A simple request from a Nelson Bay resident to have kayaks and canoes legally stored on the seldom-used Dutchies Beach dinghy storage rack may have opened a can of worms for Port Stephens Council.
Last month keen kayakers John and Lindy Corrie contacted the Examiner after having approached east ward councillors John Nell and Glen Dunkley, suggesting a change in the council dinghy storage policy.
"I'd suggest it's time that council awoke to the needs of micro craft users and allowed kayaks and canoes to be stored on their dinghy-only racks," Mr Corrie wrote in his letter.
The common-sense request brought an immediate response from Cr John Nell, who conceded that the use of dinghies at Dutchies beach had drastically decreased in recent years.
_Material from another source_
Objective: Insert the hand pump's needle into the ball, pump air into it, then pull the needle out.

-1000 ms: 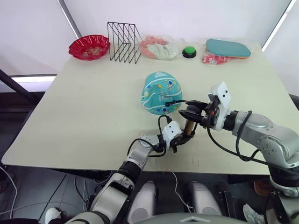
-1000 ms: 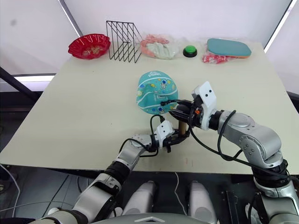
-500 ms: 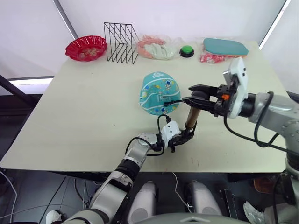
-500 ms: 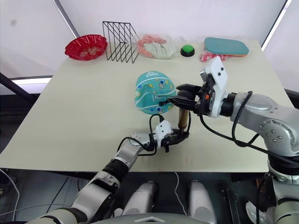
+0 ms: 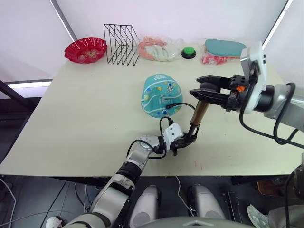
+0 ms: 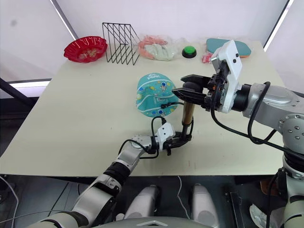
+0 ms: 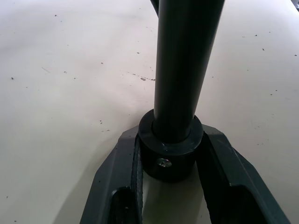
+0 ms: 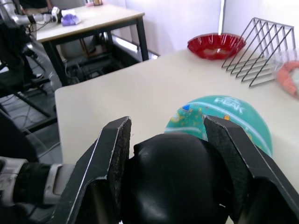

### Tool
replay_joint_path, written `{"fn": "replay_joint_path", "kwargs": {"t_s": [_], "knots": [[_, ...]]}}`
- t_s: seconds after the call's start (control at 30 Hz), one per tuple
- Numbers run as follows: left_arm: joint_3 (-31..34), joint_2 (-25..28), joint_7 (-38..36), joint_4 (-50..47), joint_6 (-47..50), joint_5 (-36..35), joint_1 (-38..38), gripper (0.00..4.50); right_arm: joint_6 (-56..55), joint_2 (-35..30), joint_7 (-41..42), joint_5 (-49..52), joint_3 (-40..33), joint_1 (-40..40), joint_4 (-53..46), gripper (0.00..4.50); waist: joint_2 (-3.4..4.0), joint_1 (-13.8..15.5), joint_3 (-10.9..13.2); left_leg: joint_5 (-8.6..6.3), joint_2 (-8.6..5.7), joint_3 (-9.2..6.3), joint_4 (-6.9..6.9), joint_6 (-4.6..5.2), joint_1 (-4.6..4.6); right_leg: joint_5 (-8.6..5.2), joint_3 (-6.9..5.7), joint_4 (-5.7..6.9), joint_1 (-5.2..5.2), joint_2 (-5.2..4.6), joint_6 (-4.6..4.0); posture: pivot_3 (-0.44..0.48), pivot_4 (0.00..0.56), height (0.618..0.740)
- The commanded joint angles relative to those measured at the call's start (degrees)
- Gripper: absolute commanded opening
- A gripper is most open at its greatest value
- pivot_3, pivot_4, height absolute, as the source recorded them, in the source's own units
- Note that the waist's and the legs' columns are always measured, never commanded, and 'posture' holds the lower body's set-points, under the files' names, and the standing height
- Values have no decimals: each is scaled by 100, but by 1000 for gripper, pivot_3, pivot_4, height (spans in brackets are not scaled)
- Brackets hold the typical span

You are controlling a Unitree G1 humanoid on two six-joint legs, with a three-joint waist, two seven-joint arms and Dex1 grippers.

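Observation:
The teal ball [image 5: 160, 95] lies mid-table. The hand pump [image 5: 198, 114] stands tilted just to its right, gold barrel up. My left gripper [image 5: 186, 141] is shut on the pump's black bottom cap [image 7: 170, 149] at table level, one finger [image 7: 229, 172] on each side. My right gripper [image 5: 202, 91] is shut on the black handle [image 8: 177, 177] at the top, held well above the table. The thin black hose [image 5: 183, 103] curves from the pump to the ball's near side. Where it meets the ball, the needle is too thin to make out.
Along the far edge stand a red bowl [image 5: 86, 49], a black wire rack [image 5: 119, 37], a clear bag of pink and white items [image 5: 154, 49], a green button [image 5: 190, 52], a red packet [image 5: 213, 59] and a teal paddle case [image 5: 224, 47].
My right gripper has risen up and to the right with the handle, drawing the pump out longer. The left gripper and the ball have stayed put.

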Motion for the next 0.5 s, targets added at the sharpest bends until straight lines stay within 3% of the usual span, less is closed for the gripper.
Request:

He moved a notice of motion at the November 10 meeting that council "considers amending the Foreshore Dinghy Storage Policy to allow kayaks and canoes to be registered and stored on council managed foreshore reserves".
Cr Nell's motion sought to retain the $100 annual registration fee.
This prompted central ward's Steve Tucker to have the policy extended to include at least three dinghy racks on the Tilligerry peninsula, which, like Dutchies, are seldom used by dinghy owners.
The councillors agreed to include kayaks and canoes for the dinghy racks at Tanilba Park, Foster Park and Peace Park, Tanilba Bay.
"Of the three dinghy racks along the foreshore, two are usually empty and one is reasonably used so I feel it would be reasonable to include them in the notice of motion."
Cr Tucker said that he was also concerned about council's public liability and risk to personal injury on the chance that someone was injured by one of the craft.
The debate had some councillors concerned about opening a can of worms. There are believed to be approximately 80 storage racks across the Port Stephens local government area.
A council spokesperson said that the amended policy, listing the four racks at Dtuchies beach and the Tanilba foreshore, would go back to the council in the New Year for endorsement to go on public exhibition. No date has been set for the exhibition period at this stage.
The council's current Foreshore Dinghy Storage Policy prohibits kayaks and canoes in order "to reduce clutter on public foreshores as a lot of people own kayaks and also as kayaks are relatively easy (compared to dinghies) to transport and store off site".
"The policy was initiated due to the high number of dinghies and other water vessels being stored on foreshore reserves ... which was limiting the ability for residents and visitors to access the Port's waterways."